• Exercise:
Go through the data line by line from the top, retyping each exactly, and end with the line that contains "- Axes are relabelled".
--- Extracted material Enclosed Below ---
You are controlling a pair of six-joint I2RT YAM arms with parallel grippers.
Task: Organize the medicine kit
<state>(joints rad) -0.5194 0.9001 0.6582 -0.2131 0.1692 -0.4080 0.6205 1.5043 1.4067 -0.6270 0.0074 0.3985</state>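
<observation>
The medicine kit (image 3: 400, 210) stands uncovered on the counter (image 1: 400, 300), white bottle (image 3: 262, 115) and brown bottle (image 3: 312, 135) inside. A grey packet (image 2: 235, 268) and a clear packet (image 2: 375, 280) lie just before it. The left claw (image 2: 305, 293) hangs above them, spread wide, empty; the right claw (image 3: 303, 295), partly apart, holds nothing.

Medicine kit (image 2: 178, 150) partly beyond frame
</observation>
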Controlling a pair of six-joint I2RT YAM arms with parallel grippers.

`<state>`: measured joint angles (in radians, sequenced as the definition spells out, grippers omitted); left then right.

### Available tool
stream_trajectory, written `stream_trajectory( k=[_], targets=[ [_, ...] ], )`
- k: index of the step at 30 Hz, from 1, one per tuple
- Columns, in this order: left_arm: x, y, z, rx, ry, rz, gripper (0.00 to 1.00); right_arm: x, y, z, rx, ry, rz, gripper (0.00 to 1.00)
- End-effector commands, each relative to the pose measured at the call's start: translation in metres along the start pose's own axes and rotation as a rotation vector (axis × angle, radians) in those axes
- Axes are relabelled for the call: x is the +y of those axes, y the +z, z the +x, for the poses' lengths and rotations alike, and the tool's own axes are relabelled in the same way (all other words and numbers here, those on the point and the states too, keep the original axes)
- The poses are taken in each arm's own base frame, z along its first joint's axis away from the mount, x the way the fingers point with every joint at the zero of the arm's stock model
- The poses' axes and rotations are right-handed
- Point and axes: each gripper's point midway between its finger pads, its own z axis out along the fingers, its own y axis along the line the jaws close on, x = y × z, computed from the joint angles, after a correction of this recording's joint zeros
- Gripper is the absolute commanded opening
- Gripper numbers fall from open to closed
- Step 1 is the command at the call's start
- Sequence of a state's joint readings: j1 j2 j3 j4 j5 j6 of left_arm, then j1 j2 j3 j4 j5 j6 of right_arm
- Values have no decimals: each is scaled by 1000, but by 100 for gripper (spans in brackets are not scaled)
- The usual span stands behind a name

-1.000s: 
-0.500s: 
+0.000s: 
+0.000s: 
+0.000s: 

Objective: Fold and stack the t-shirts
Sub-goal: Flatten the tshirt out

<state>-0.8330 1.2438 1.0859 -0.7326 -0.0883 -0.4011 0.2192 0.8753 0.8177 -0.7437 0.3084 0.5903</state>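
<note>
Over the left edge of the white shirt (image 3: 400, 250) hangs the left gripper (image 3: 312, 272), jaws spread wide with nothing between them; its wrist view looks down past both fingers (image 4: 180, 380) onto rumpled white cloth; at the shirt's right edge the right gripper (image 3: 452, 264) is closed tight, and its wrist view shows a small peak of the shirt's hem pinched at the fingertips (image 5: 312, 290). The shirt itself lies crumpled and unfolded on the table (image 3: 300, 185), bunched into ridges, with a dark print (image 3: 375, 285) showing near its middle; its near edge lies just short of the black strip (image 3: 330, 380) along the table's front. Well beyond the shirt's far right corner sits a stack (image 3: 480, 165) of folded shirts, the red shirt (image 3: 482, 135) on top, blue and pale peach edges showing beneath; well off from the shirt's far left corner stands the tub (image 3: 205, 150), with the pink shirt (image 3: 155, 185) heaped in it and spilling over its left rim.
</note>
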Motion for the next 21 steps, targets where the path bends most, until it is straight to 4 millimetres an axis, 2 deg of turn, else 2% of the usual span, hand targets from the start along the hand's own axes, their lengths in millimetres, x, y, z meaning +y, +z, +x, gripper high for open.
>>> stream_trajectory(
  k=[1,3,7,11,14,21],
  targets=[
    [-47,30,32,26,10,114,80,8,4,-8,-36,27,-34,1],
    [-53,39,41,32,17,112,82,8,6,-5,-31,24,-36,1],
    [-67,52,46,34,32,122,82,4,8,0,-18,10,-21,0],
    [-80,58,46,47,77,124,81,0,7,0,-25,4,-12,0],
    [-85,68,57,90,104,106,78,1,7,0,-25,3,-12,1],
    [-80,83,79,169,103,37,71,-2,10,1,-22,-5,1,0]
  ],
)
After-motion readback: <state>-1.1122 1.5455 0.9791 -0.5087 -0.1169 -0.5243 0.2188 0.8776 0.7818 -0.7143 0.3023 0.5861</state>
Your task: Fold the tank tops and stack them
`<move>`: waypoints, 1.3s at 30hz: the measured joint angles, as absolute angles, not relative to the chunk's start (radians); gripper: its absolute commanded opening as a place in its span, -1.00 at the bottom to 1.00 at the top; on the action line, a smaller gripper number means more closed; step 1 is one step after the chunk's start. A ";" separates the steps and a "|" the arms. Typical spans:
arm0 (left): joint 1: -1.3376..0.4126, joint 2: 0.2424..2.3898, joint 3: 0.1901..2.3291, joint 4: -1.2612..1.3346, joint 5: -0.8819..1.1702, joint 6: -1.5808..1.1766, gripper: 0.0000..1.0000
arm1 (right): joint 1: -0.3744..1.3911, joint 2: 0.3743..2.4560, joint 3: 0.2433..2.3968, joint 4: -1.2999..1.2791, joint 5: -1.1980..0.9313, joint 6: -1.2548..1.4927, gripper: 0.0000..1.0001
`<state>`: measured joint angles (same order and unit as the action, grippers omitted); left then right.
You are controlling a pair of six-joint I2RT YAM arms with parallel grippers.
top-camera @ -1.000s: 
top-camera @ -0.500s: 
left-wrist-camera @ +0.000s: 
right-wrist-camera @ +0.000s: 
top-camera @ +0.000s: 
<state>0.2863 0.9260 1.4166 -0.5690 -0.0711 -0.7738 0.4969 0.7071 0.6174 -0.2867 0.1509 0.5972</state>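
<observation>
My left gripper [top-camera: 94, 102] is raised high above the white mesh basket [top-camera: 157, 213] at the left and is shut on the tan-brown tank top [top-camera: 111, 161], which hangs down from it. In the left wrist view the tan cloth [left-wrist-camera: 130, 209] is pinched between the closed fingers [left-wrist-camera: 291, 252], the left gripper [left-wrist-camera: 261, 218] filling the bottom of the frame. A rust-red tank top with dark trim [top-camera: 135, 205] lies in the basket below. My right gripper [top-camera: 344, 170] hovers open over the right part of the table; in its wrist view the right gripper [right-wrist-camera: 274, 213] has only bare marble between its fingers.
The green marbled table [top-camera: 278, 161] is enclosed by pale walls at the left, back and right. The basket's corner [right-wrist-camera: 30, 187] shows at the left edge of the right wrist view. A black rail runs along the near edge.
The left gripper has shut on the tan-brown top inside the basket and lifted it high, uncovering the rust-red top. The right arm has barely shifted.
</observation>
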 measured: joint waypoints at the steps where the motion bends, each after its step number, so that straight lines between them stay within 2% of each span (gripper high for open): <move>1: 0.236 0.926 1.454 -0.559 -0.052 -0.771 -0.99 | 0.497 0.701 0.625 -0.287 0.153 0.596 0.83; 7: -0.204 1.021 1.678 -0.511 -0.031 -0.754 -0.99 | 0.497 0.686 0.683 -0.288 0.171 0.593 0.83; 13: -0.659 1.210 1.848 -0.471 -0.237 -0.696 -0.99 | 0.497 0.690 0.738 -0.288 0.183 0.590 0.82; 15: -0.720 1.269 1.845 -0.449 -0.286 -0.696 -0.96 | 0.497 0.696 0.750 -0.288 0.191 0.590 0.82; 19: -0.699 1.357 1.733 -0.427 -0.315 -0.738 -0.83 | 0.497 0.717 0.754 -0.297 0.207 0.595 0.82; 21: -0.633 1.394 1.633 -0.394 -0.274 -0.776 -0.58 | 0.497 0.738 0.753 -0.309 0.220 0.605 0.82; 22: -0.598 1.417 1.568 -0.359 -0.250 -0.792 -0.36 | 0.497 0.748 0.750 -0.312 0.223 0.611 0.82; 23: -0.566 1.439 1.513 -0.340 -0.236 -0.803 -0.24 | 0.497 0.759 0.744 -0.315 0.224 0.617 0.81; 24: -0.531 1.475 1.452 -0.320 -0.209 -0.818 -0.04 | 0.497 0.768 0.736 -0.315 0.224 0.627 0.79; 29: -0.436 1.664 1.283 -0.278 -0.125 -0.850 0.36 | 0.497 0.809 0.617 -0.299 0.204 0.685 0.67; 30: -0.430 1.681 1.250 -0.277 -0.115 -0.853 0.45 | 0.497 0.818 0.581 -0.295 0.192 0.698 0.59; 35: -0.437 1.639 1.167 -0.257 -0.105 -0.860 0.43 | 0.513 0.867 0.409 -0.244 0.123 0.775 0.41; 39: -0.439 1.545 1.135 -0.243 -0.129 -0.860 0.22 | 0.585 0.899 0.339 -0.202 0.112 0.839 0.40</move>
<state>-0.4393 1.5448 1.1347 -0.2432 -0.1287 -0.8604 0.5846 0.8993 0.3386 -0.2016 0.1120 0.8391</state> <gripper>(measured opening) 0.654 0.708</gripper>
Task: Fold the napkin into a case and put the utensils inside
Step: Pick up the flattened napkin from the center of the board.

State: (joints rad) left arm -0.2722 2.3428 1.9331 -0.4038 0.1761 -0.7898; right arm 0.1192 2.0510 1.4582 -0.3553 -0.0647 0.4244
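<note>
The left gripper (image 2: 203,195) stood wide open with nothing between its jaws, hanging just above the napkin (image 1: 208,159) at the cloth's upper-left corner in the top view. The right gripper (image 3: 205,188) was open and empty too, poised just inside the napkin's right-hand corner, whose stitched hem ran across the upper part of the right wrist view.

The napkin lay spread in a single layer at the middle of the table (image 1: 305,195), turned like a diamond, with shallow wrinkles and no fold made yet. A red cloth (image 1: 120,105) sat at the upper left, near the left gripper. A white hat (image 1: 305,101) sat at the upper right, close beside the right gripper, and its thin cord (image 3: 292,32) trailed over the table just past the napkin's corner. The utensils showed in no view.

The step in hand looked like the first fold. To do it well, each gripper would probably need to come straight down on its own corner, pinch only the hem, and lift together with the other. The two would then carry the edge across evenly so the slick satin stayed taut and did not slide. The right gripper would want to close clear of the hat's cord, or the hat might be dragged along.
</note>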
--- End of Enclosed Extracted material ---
• Completed exercise:
You are controlling a pair of six-joint I2RT YAM arms with parallel grippers.
Task: Organize the medicine kit
<state>(joints rad) -0.5194 0.9001 0.6582 -0.2131 0.1692 -0.4080 0.6205 1.5043 1.4067 -0.6270 0.0074 0.3985</state>
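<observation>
The medicine kit (image 3: 400, 210) stands uncovered on the counter (image 1: 400, 300), white bottle (image 3: 262, 115) and brown bottle (image 3: 312, 135) inside. A grey packet (image 2: 235, 268) and a clear packet (image 2: 375, 280) lie just before it. The left claw (image 2: 305, 293) hangs above them, spread wide, empty; the right claw (image 3: 303, 295), partly apart, holds nothing.

Medicine kit (image 2: 178, 150) partly beyond frame
</observation>
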Controlling a pair of six-joint I2RT YAM arms with parallel grippers.

`<state>`: measured joint angles (in radians, sequenced as the definition spells out, grippers omitted); left then right.

### Available tool
stream_trajectory, written `stream_trajectory( k=[_], targets=[ [_, ...] ], )`
- k: index of the step at 30 Hz, from 1, one per tuple
- Columns, in this order: left_arm: x, y, z, rx, ry, rz, gripper (0.00 to 1.00); right_arm: x, y, z, rx, ry, rz, gripper (0.00 to 1.00)
- End-effector commands, each relative to the pose measured at the call's start: translation in metres along the start pose's own axes and rotation as a rotation vector (axis × angle, radians) in those axes
- Axes are relabelled for the call: x is the +y of those axes, y the +z, z the +x, for the poses' lengths and rotations alike, and the tool's own axes are relabelled in the same way (all other words and numbers here, those on the point and the states too, keep the original axes)

The answer given above is the complete response.